Check out pg 13. The new rules are written to allow discretionary authority to FDA when interim trial results warrant such. Very cool. IMO.
Bear...nicely done
Brilliant...
Finally, most of the flat earth people have declared "Das Ende"...done, we give up, it don't work, let's all just move on...after a long time and much discussion they agree. And, IMO, they have declared an end to whatever scientific method got this result....I hope. But, I do expect there will still be people who insist that(even if it does not work you MUST have thousands of people in meaningless trials to prove it, b/c I cannot change my mental model on trials...)....NAH, NA ,NA, NAH NAHHH,....GOOD BYE..
Page 13 ref :
https://www.rettsyndrome.org/research/clinical-trials
not on banner? but still shown as taking applications for trial...
rocalinda...thank you for your excellent report-your effort-your reporting credibility and your skills in describing this scenario.
At some level this kind of information assures us that AVXL staff are doing everything humanly possible to get this science applied in the correct manner at the correct time.
We may all see something in the development process controlled by FDA has stopped working. We do not know why but we can review the evidence on CNS trials clearly says the process is broken and has been for a long time, essentially it has stopped. FDA have not declared and emergency but it is obvious they have a problem, not only AVXL is being impacted.
I do believe that AVXL is not scamming shareholders but would admit this is a trust issue which each owner has to resolve for themselves.

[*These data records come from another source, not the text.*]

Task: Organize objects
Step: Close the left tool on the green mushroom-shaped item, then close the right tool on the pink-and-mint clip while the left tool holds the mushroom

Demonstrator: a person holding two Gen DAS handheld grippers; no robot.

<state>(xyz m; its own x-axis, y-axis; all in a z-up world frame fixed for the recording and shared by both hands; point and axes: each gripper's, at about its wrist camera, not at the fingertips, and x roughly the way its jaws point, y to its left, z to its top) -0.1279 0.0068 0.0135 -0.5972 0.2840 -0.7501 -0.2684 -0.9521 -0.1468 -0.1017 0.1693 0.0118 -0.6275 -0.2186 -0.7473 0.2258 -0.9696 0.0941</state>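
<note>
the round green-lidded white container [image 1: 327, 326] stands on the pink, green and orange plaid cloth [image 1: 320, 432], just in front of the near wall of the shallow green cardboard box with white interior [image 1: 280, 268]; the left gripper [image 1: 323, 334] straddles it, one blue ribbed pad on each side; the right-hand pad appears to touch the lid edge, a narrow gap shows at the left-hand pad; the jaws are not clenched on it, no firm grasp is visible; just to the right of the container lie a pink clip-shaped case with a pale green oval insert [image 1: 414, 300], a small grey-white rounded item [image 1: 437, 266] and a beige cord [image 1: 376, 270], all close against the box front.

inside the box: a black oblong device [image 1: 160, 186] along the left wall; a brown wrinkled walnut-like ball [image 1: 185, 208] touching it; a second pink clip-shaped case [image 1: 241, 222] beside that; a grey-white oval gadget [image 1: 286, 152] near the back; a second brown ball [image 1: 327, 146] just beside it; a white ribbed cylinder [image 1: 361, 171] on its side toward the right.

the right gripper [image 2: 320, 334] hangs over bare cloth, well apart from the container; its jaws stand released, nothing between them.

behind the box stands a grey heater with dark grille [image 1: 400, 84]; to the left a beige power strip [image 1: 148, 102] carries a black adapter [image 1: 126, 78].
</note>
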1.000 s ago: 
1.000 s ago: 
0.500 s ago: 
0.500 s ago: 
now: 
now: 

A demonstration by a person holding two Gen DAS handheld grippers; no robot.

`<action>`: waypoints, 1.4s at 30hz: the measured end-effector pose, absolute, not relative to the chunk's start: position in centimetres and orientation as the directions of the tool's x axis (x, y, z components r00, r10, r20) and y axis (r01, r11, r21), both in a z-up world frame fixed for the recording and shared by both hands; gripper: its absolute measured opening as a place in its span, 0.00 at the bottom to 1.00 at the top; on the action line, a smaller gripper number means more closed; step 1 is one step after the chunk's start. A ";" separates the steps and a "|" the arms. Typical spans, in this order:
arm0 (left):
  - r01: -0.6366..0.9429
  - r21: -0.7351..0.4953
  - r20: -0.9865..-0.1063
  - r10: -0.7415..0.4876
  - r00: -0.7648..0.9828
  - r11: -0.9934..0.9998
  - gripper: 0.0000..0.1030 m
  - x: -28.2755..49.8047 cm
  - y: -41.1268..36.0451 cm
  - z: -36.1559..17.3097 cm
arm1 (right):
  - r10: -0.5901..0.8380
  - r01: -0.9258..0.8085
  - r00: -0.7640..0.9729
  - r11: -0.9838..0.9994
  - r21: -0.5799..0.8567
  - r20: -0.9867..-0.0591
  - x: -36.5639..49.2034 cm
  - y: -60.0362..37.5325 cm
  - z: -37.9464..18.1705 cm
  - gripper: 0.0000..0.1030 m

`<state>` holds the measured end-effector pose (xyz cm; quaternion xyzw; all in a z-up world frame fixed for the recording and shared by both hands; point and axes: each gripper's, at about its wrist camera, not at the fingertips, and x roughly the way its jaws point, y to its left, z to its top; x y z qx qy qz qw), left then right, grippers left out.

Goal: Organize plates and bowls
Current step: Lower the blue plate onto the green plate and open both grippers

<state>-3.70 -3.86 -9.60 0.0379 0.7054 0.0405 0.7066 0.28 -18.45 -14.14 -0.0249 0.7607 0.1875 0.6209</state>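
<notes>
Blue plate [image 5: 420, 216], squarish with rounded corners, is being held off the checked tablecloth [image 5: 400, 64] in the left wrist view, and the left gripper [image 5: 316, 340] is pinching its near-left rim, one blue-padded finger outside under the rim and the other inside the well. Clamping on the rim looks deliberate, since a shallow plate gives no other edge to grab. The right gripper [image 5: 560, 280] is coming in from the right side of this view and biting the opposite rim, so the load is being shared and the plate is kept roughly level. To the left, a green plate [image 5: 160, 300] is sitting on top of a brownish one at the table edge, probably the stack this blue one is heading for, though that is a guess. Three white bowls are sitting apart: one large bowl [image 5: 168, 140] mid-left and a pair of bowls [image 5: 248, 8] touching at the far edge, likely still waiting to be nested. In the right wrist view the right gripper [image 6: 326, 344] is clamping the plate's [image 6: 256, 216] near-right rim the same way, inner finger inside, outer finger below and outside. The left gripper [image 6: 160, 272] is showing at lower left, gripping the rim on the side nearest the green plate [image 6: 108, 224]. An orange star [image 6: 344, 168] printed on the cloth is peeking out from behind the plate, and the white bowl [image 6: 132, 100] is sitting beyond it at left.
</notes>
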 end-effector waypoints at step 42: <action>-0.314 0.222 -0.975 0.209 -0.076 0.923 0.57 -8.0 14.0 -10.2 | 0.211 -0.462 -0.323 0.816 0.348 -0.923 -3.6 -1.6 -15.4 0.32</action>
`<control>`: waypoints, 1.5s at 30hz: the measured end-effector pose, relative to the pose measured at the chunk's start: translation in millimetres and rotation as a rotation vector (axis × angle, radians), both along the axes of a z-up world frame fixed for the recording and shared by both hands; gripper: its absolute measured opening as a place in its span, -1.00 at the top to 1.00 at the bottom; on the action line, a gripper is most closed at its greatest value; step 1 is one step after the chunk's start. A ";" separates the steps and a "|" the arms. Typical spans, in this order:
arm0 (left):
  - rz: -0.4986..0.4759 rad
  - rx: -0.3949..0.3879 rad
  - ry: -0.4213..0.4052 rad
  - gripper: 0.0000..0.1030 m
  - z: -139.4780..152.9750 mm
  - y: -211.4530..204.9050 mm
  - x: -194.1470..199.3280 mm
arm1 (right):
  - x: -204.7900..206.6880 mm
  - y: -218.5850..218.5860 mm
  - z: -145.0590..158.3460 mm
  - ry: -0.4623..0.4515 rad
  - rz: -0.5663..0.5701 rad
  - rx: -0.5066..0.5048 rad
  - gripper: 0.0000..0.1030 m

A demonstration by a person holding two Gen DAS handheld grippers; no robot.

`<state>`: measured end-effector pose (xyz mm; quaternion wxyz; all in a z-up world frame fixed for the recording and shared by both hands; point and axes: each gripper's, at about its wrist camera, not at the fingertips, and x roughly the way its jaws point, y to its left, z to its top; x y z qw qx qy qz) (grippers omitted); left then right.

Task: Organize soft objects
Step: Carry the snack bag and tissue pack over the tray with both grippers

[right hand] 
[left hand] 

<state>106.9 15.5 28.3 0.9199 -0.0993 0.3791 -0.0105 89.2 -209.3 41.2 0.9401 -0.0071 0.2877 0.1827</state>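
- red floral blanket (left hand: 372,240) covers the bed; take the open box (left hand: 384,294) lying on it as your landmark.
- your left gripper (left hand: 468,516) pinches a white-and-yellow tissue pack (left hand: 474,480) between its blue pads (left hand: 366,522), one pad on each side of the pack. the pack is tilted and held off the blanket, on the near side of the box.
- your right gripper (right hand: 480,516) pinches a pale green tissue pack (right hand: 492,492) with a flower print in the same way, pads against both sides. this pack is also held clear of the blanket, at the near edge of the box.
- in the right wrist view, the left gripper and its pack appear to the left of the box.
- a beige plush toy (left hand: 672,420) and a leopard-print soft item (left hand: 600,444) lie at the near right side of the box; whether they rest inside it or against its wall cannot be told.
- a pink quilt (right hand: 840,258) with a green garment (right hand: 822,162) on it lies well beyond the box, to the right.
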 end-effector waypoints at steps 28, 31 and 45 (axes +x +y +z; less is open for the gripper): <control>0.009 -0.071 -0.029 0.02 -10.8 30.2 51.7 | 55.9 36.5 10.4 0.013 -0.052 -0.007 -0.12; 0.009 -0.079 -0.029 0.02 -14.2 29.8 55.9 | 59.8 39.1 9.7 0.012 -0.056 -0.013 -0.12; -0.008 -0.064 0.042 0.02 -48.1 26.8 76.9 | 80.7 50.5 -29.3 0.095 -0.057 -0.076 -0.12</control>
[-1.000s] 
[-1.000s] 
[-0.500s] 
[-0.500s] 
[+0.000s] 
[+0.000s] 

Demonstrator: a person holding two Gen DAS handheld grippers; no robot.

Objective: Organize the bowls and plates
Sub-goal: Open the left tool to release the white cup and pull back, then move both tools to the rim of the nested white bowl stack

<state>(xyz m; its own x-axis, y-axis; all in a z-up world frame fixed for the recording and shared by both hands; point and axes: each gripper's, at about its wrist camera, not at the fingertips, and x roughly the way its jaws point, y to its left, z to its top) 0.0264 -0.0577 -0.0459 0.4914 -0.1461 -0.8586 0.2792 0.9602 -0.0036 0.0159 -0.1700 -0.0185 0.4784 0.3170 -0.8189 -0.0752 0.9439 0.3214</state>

I trust that if anything material had changed I would be told or facts would be made clear enough for consideration.
Back in the day there was a brutal process called the "parking lot exercise", it usually was done during layoffs. This feels a little bit like one of those. If you had it to do all over again, would you?
Just as long as I do not have to be 15 again...
Have new FDA CNS trials guidance docs been released? If N, then only a fool would be publicly defining/starting a new CNS trial/endpoints. Lots of moving parts here. We have a dilemma. Recent anecdotal information about other companies walking away from CNS/ AD R&D resources and evidence of trials being dropped may be telling us something.
On our best day (not today) any story (+/_) we put together has big holes.
[quoteshareholders entitled to know WTF is going on with participants in the AD trial extension---where we stand with the Rett IND--what steps are being taken in the PD trial-][/quote]
Agree totally w/this
Finally, a solid explanation...dilly, dilly
[quote suspect that the delay has to do with the poor understanding of the reasons that the blood concentrations of 2-73 do not correlate strongly with dosage.
Without understanding what the issues are controlling blood levels ALL trials are at a much higher risk of failure. That includes the Rett trial][/quote]
Why are we only discussing this now? Game changer? or Not? First I recall anyone suggesting this issue?
Who is responsible to get an AD solution? Now that FDA is resetting it's CNS processes and BP are closing tents or reconfiguring resources, who is in charge. The old free enterprise model of "build it and they will come" seems to have run out of steam. Clueless. The silence is deafening.